Donnerstag, 23. August 2012

USA's Riesenschritt in Richtung Rohstofftransparenz - Deutschland zunehmend isoliert

Gestern hat die US-Börsenaufsicht SEC seit über einem Jahr ausstehende Durchführungsbestimmungen des Dodd-Frank-Gesetzes veröffentlicht (siehe hier). Die neuen Bestimmungen beziehen sich auf die Transparenzanforderungen von Rohstoffkonzernen und haben somit für einen Großteil der ärmsten Bevölkerung unseres Planeten eine große Bedeutung (Hintergrund siehe hier). Die neuen Bestimmungen sind ein großer Fortschritt, nicht zuletzt weil die Offenlegungspflicht auf Projektebene, und nicht nur auf Länderebene, festgelegt wurde (wenngleich die Definition des "Projekts" noch offen ist). Außerdem erlaubt das Gesetz Konzernen keine Ausnahmen von der Offenlegungspflicht nur weil die Regierung eines rohstoffreichen Landes dies nicht wünscht bzw. verbietet. Bedauerlich ist hingegen, dass es eine Übergangsfrist von zwei Jahren gibt, in der Konzerne den Ursprung ihrer Rohstoffe schlicht mit "unbestimmbar" weiterhin verschleiern können.

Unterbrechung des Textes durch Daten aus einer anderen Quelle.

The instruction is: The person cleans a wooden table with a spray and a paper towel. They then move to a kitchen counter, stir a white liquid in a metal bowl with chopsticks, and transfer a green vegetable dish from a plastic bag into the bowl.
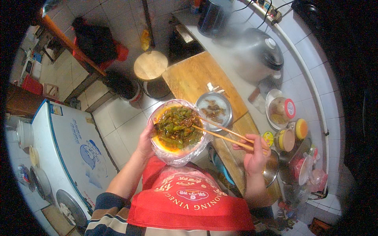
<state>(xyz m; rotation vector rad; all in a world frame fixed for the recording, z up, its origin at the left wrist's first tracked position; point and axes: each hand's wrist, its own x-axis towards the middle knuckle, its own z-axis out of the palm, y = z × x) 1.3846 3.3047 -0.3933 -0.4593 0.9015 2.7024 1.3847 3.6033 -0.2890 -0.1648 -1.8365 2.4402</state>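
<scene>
My left hand [146,138] grips the left rim of a bowl [183,157] lined with clear plastic film. Cooked green peppers with pieces of meat [174,126] in reddish-orange oil fill the bowl. In my right hand [255,152] is a pair of wooden chopsticks [230,137], their tips at the meat on the bowl's right side. A round metal plate [228,118] with brownish food pieces [213,110] stands on the wooden board just beyond the bowl, partly hidden by the film. White scraps [214,87] lie beside this plate.
A steaming rice cooker [257,56] stands at the upper right. Along the wall are lidded jars [285,140], a white plate [273,94] and a metal bowl [272,168]. A white chest freezer [73,147] is at my left. Near the board's far left corner is a round wooden stool top [151,65].
</scene>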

Umso bedauerlicher hingegen erscheint im Kontrast dazu die Rolle Deutschlands in den Bemühungen um gleichwertige Anforderungen auch für Europäische Rohstoffkonzerne. Deutschland blockiert zur Zeit eine Einigung im EU-Ministerrat weil unsere Regierung ablehnt, die projektweise Offenlegung zu akzeptieren (wir berichteten hier). Diese Haltung scheint der Sorge zu entspringen, dass die Rohstoffversorgung deutscher Konzerne gefährdet ist sollten Schmiergeldzahlungen in Millionenhöhe in Entwicklungsländern systematisch ans Licht gezerrt werden.

Umso skandalöser wird diese Haltung, wenn man sich vor Augen hält, dass sogar die US-Regierung die deutsche Bundesregierung öffentlich für deren Blockade kritisiert hat (siehe hier). Auch der ehemalige BP-Chef John Browne hat die Haltung der Bundesregierung in der Süddeutschen Zeitung vom 21. Mai scharf kritisiert. Ein herausragender Artikel (hier) von Transparency International Deutschland beschreibt überzeugend, wie hinter der deutschen Position Ulrich Grillo, Vorsitzernder des BDI-Ausschusses für Rohstoffpolitik steht.

Bundeskanzlerin Merkel sollte sich nun, da die Vorgaben aus den USA deutlich geworden sind, endlich aus der Umarmung der BDI-Interessen befreien und "den Geringsten unter uns" zu Gerechtigkeit verhelfen.